◆ Exercise:
Nothing in the listing below should change; retype it as is.

◆ Data segment:
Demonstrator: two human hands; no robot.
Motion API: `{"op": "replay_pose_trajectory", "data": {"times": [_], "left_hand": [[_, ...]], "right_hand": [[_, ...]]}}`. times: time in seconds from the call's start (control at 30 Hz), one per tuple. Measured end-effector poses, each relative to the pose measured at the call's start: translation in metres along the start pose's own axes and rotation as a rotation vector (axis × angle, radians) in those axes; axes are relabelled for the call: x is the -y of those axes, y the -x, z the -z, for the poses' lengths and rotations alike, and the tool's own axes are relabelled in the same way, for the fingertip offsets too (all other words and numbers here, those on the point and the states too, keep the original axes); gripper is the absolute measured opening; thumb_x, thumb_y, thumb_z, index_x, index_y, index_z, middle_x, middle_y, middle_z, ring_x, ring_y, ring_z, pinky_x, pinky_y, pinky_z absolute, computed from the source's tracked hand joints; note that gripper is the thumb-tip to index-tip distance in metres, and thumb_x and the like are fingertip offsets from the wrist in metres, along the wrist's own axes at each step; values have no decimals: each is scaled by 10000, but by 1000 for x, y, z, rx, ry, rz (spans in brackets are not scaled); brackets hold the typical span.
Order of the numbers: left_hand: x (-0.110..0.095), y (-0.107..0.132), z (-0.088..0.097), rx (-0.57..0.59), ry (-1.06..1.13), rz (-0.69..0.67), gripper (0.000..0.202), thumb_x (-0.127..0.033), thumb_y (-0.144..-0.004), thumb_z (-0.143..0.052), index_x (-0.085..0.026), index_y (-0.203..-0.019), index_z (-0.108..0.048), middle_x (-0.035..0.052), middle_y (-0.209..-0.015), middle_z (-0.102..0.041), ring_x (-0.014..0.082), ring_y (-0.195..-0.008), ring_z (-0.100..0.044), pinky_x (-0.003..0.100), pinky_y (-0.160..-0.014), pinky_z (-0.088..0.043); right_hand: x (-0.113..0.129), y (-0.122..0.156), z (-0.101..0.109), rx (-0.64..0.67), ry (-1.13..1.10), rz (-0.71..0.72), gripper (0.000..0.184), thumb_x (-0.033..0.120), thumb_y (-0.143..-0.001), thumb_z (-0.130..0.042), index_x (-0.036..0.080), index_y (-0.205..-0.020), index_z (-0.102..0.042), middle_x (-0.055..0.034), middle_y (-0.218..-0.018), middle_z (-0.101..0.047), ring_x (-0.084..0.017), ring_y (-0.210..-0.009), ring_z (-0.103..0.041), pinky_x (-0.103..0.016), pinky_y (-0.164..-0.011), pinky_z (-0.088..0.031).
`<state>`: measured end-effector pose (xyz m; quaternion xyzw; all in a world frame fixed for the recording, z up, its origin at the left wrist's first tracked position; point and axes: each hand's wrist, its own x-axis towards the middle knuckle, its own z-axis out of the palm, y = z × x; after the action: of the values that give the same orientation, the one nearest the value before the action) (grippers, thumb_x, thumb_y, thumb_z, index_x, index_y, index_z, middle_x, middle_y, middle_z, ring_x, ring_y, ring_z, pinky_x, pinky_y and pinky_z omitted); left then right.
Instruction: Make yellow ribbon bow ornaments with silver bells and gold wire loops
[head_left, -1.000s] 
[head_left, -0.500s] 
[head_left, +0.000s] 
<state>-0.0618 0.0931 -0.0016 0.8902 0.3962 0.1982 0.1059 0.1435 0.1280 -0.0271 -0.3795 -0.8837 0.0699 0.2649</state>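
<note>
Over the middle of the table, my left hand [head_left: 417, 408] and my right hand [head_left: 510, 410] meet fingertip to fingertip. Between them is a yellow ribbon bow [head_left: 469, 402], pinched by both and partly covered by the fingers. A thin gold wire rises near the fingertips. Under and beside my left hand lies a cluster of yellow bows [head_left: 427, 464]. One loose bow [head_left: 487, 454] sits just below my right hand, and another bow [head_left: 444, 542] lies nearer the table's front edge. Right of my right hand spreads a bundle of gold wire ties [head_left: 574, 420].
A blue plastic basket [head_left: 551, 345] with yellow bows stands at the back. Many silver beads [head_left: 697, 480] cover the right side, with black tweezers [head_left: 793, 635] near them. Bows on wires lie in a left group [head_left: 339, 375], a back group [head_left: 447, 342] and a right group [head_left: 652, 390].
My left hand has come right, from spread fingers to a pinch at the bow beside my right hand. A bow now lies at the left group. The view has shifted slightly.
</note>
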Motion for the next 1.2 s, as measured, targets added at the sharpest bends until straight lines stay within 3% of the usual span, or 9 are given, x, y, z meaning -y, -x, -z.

◆ Response area:
Demonstrator: two human hands; no robot.
Motion API: `{"op": "replay_pose_trajectory", "data": {"times": [_], "left_hand": [[_, ...]], "right_hand": [[_, ...]]}}`. times: time in seconds from the call's start (control at 30 Hz), one per tuple. Measured end-effector poses, each relative to the pose measured at the call's start: translation in metres along the start pose's own axes and rotation as a rotation vector (axis × angle, radians) in those axes; axes are relabelled for the call: x is the -y of those axes, y the -x, z the -z, for the poses' lengths and rotations alike, and the tool's own axes are relabelled in the same way, for the fingertip offsets too (all other words and numbers here, those on the point and the states too, keep the original axes); gripper is the absolute measured opening; thumb_x, thumb_y, thumb_z, index_x, index_y, index_z, middle_x, middle_y, middle_z, ring_x, ring_y, ring_z, pinky_x, pinky_y, pinky_z absolute, computed from the source's tracked hand joints; note that gripper is the thumb-tip to index-tip distance in metres, and thumb_x and the like are fingertip offsets from the wrist in metres, along the wrist's own axes at each step; values have no decimals: each is scaled by 10000, but by 1000 for x, y, z, rx, ry, rz (spans in brackets are not scaled); brackets hold the typical span.
Order of the numbers: left_hand: x (-0.110..0.095), y (-0.107..0.132), z (-0.088..0.097), rx (-0.57..0.59), ry (-1.06..1.13), rz (-0.69..0.67), gripper (0.000..0.202), thumb_x (-0.127..0.033), thumb_y (-0.144..-0.004), thumb_z (-0.143..0.052), index_x (-0.085..0.026), index_y (-0.203..-0.019), index_z (-0.108..0.048), middle_x (-0.035..0.052), middle_y (-0.209..-0.015), middle_z (-0.102..0.041), ring_x (-0.014..0.082), ring_y (-0.195..-0.008), ring_z (-0.100..0.044), pinky_x (-0.003..0.100), pinky_y (-0.160..-0.014), pinky_z (-0.088..0.043); right_hand: x (-0.113..0.129), y (-0.122..0.156), z (-0.101..0.109), rx (-0.64..0.67), ry (-1.13..1.10), rz (-0.71..0.72), gripper (0.000..0.184), thumb_x (-0.033..0.120), thumb_y (-0.143..-0.001), thumb_z (-0.130..0.042), index_x (-0.036..0.080), index_y (-0.205..-0.020), index_z (-0.102..0.042), middle_x (-0.055..0.034), middle_y (-0.218..-0.018), middle_z (-0.101..0.047), ring_x (-0.084..0.017), ring_y (-0.210..-0.009), ring_z (-0.103..0.041), pinky_x (-0.103..0.016), pinky_y (-0.164..-0.011), pinky_z (-0.088..0.031).
`<state>`: measured end-effector pose (xyz m; quaternion xyzw; all in a world frame fixed for the recording, z up, its origin at the left wrist's first tracked position; point and axes: each hand's wrist, its own x-axis towards the middle knuckle, its own z-axis out of the palm, y = z × x; after the action: of the values that give the same orientation, the one nearest the value before the action) (grippers, thumb_x, thumb_y, thumb_z, index_x, index_y, index_z, middle_x, middle_y, middle_z, ring_x, ring_y, ring_z, pinky_x, pinky_y and pinky_z omitted); left then right.
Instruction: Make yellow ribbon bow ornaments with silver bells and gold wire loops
[head_left, -1.000s] 
[head_left, -0.500s] 
[head_left, +0.000s] 
<state>-0.0618 0.0931 -0.0016 0.8902 0.3962 0.1982 0.1059 0.1435 0.1280 -0.0271 -0.3795 -0.8837 0.0699 0.2649</state>
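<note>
Over the middle of the table, my left hand [head_left: 417, 408] and my right hand [head_left: 510, 410] meet fingertip to fingertip. Between them is a yellow ribbon bow [head_left: 469, 402], pinched by both and partly covered by the fingers. A thin gold wire rises near the fingertips. Under and beside my left hand lies a cluster of yellow bows [head_left: 427, 464]. One loose bow [head_left: 487, 454] sits just below my right hand, and another bow [head_left: 444, 542] lies nearer the table's front edge. Right of my right hand spreads a bundle of gold wire ties [head_left: 574, 420].
A blue plastic basket [head_left: 551, 345] with yellow bows stands at the back. Many silver beads [head_left: 697, 480] cover the right side, with black tweezers [head_left: 793, 635] near them. Bows on wires lie in a left group [head_left: 339, 375], a back group [head_left: 447, 342] and a right group [head_left: 652, 390].
My left hand has come right, from spread fingers to a pinch at the bow beside my right hand. A bow now lies at the left group. The view has shifted slightly.
</note>
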Motion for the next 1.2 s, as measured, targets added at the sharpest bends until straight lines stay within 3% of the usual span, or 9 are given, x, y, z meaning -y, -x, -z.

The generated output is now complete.